Steering the kitchen under Serrano is Jair Gudino Chavez, who cut his Shanghai teeth first as chef de cuisine at the Pudong Shangri-La and Langham Xintiandi, Shanghai and more recently at the Shangri- La Jing An’s 1515 West Chophouse, where you could feel he had bigger aspirations than just steak.
It’s good to see the accomplished-but-still young chef spreading his wings even more at Lago, where dishes are inventive and inspired – little complete universes unto themselves. ‘Small plates, big flavours’ is the Lago mantra, which for the most part, the kitchen nails.
‘I wanted to introduce America to crudo,’ Serrano once said of the selection of citrus- and olive oil-cured raw fish at Lago in Las Vegas, and we’re lucky he’s making that introduction here too. Medallions of raw tuna pair unexpectedly but smartly with a drizzle of sesame oil, ginger, a pool of coconut cream and razor-thin lotus root crisps. A scallop shell offers salmon with a mild cucumber jelly, enlivened with briny caperberries and jalapeño heat.
Aesthetics dominate. There’s a beetroot salad that’s taken an acid trip: heirloom varieties of the root swirled with a peach vinaigrette and a dollop of creamy mascarpone. Smoked corn ravioli lack the smokiness promised but arrive with gorgeous stripes of yellow and black and are set atop a sweet lemon corn puree that tastes like a deep-fried Oreo at the county fair, which, if you haven’t had one, is very delicious.
Classics are reimagined but not unrecognisable. The visually arresting vitello tonnato (a traditional Italian surf and turf pairing of veal and tuna) offers a charcoal-black-edged round of melt-in-your-mouth, milk-fed veal with a quenelle of tuna mousse, flanked by a bold stripe of squid ink. Salty ’nduja sausage-stuffed squid arrives on a umami-rich background of tomato and lentils. Similarly, the octopus is emotionally evocative – meaty, curled tentacles, slightly charred and draped over pearls of fregola pasta and tomato confit. It’s comfort food someone’s nonna might make, but elevated.
The black squid ink risotto is a bust – perfectly seared scallops brought down by a bland backdrop of rice. Chicken liver crostini arrive in a trio, with drizzles of Calabrian chilli oil and fried capers. If you don’t already love the irony twang of liver, these won’t convert you.
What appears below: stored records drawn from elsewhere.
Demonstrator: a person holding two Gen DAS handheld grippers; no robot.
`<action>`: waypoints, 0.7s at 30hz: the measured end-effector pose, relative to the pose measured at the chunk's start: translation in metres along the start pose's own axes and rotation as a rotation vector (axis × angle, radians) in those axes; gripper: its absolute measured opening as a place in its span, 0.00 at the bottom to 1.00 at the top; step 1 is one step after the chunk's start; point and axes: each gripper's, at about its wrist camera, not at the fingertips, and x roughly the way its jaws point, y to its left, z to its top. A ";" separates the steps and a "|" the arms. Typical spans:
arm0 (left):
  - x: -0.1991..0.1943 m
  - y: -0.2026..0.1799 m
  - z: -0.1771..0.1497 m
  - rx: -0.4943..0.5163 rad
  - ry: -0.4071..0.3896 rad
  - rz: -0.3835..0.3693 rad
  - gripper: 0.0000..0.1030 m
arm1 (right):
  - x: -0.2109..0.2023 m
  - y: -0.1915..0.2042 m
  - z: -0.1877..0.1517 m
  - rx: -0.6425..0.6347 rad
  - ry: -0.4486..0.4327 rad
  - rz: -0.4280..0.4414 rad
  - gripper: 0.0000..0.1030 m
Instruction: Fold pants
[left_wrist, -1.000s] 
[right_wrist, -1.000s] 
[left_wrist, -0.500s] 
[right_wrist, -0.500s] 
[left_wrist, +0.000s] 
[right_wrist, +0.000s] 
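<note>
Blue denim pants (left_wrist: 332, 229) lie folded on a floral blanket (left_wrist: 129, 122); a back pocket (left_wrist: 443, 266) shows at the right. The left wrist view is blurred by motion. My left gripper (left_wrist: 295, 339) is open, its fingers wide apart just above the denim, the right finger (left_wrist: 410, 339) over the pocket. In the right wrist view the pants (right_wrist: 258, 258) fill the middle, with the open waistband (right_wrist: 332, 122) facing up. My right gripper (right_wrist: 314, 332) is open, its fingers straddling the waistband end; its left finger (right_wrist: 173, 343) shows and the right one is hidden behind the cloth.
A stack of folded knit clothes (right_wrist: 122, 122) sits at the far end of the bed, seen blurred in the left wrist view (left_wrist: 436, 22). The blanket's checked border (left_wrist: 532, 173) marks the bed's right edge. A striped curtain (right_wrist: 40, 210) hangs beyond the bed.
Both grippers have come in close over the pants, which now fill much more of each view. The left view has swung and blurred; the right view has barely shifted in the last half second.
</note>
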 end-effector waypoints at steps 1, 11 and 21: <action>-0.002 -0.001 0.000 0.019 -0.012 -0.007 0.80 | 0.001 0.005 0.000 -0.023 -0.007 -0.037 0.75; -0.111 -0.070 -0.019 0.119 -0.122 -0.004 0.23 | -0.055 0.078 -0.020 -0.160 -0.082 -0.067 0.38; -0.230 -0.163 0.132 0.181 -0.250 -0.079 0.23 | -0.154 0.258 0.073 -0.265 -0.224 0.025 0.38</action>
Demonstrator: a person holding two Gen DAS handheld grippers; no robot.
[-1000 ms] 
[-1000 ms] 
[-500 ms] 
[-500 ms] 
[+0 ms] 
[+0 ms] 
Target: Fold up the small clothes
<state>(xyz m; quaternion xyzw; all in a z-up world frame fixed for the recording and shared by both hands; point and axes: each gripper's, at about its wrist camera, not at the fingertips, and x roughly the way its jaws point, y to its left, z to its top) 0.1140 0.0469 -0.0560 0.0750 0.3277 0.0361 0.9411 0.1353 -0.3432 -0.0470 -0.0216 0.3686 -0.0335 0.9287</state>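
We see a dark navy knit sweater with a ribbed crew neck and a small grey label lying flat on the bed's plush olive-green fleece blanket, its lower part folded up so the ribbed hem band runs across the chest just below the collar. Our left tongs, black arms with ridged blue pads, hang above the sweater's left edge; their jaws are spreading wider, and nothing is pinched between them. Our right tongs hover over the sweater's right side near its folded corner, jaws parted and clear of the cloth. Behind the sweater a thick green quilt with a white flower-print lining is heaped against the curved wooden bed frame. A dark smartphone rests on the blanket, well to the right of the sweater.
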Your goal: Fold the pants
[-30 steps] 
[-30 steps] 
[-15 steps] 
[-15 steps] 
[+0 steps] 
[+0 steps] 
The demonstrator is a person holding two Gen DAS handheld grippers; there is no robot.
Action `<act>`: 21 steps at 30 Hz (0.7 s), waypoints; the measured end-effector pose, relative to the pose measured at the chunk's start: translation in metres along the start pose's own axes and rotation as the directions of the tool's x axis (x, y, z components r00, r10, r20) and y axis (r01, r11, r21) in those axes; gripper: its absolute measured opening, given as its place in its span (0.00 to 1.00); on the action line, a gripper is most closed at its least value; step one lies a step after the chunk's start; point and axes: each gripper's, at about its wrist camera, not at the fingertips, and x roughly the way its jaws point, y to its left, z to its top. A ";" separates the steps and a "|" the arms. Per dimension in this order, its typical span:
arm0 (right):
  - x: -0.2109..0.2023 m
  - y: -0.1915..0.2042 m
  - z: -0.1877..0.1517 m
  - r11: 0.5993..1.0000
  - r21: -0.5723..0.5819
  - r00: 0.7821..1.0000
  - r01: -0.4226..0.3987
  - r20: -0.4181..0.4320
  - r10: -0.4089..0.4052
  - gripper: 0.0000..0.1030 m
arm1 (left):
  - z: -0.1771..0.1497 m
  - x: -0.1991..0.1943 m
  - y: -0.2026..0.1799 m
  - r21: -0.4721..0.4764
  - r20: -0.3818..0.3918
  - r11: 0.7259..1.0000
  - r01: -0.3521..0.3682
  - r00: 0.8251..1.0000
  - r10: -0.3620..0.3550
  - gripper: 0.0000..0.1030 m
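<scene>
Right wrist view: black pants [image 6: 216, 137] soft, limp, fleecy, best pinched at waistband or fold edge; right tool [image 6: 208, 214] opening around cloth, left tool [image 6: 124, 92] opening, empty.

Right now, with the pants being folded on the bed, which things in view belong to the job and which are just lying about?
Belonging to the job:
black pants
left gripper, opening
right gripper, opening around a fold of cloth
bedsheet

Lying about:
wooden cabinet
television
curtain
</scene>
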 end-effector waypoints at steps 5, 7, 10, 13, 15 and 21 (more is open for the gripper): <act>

But these are small qualms. Desserts, which Chavez is the architect of himself, continue the theme of classics deliciously reimagined. The tiramisu is a deconstructed affair with a dusting of cocoa powder on the edge of the plate, a trail of toasted ladyfingers crumbles, dollops of mascarpone and espresso ice cream. Order the affogato, and you'll get far more than the simple espresso-plus-gelato-in-a-cup you might be expecting. Chavez does something brilliant with the Amalfi, remixing a signature on the Las Vegas Lago's line-up. It's the Italian coastline put on a plate: show-stopping swirls of ocean blue on a small passionfruit cheesecake with a scoop of limoncello sorbet.
What happens in Vegas is supposed to stay in Vegas, but we’re certainly glad that Lago hasn’t played by that rule.